◆ YOUR ASSIGNMENT: Starting at the line that contains "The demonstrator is" and stopping after the last line, set down the listing exactly as it is. Add nothing.

◆ COLLECTED MATERIAL:
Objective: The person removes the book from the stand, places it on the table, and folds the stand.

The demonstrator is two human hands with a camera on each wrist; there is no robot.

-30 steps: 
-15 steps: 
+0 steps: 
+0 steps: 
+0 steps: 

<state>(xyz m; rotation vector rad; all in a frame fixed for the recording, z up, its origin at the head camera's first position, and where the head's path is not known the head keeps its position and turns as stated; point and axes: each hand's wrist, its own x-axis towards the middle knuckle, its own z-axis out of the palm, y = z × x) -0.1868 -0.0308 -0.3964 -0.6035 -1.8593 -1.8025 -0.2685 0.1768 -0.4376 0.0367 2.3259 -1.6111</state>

◆ SOLUTION TO THE PROBLEM:
The demonstrator is two human hands with a camera on each wrist; there is no robot.

-30 steps: 
-15 steps: 
+0 steps: 
+0 steps: 
+0 steps: 

<state>(xyz m; rotation vector rad; all in a frame fixed for the recording, z up, its origin at the head camera's first position, and where the head's path is not known the head keeps its position and turns as stated; point and axes: each hand's wrist, its own x-axis towards the middle knuckle, its own z-axis out of the palm, y = z × x) -0.1868 -0.0308 -0.3964 -0.6035 -1.8593 -1.8025 -0.2685 0.1768 -0.4376 0.0367 2.3259 -1.6111</state>

The exercise is done.